Henry Lawson, "A Day on a Selection" (1896):

'The dairy is built of rotten box bark—though there is plenty of good stringy-bark within easy distance—and the structure looks as if it wants to lie down and is only prevented by three crooked props on the leaning side; more props will soon be needed in the rear for the dairy shows signs of going in that direction. The milk is set in dishes made of kerosene-tins, cut in halves, which are placed on bark shelves fitted round against the walls. The shelves are not level and the dishes are brought to a comparatively horizontal position by means of chips and bits of bark, inserted under the lower side. The milk is covered by soiled sheets of old newspapers supported on sticks laid across the dishes. This protection is necessary, because the box bark in the roof has crumbled away and left fringed holes—also because the fowls roost up there. Sometimes the paper sags, and the cream may have to be scraped off an article on dairy farming.' [9]

"The bush"

Bush timber supporting deck of Maldon Suspension Bridge. Maldon Bridge Under Deck.jpg
Bush timber supporting deck of Maldon Suspension Bridge.

In Australian parlance, 'the bush' includes not only all remote and rural areas, but ways of living there, especially the limitations and hardships endured. [10] [11] [n. 2] Even though remote areas in contemporary Australia are easily reachable by air and modern communications, there remains a mythology of the tyranny of distance: tyranny over comfort, sophistication, over civilization itself. The expression bush carpentry includes two criteria of 'remoteness'. The first, that the builder is separated (by lack of formal training) from regular methods of construction. The second, separation (by physical distance) from regular resources such as milled timber, fasteners, specialized tools, and similar manufactured products. Those in both 'remote' circumstances are forced to invent and improvise. They produce a necessary structure or object via unorthodox procedures, and it will be serviceable, if inelegant in appearance. [12]

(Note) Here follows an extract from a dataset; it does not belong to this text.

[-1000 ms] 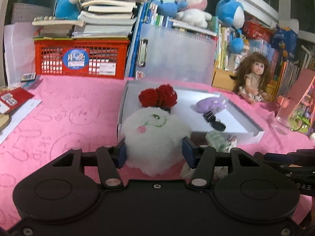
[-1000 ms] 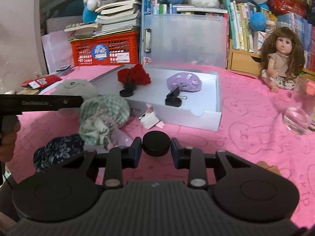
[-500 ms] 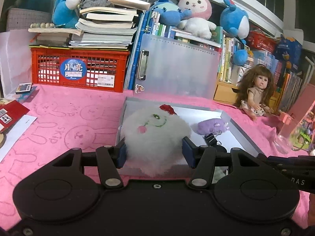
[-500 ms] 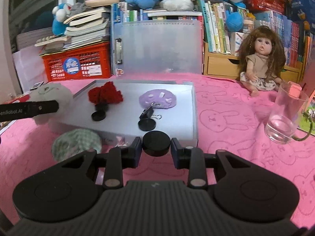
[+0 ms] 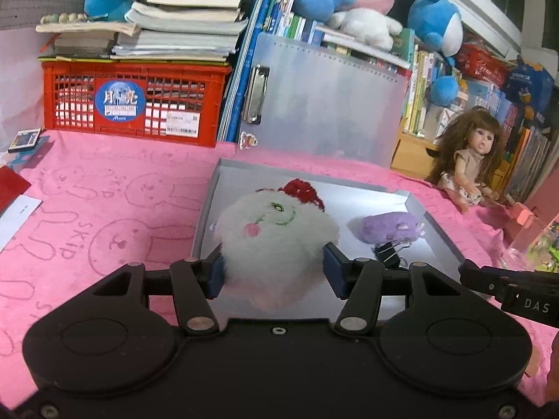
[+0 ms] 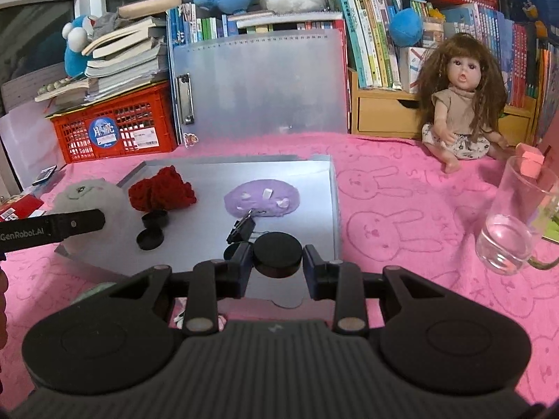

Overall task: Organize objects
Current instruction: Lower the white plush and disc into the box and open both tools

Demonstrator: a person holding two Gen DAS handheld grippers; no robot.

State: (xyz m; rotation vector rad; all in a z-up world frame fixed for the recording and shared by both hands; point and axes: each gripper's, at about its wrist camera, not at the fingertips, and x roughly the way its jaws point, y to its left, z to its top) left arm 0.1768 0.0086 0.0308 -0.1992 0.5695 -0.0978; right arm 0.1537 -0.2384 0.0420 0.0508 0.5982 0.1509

Thus, in an Australian suburb today, a self-taught handyman might devise and erect a backyard structure using purchased timber, and practising 'bush carpentry'—a gazebo, a fernery, a children's playhouse for example—while at the same time, a skilled tradesperson, in a distant run of an outback cattle station, might be forced to use heavy tree-trunks, saplings, undressed stone and rusty fencing-wire to construct a stock race. [n. 3]

These two criteria allow the use of manufactured materials—e.g. milled timber—in an irregular manner, and materials other than wood (stone and iron, for example). They exclude the fabrication of large structures like wharves and bridges, built by contracting tradesmen, which incorporate massive tree trunks, even when a manufactured item, e.g. a steel beam, is available (see illustration of Maldon Bridge repaired by government construction team).

Skills

Modern scholarship suggests Australian Aborigines were the first 'bush carpenters'. From the Aborigines, European settlers learned how to strip bark in large sheets from particular tree species, and use this for roofs and walls. [13]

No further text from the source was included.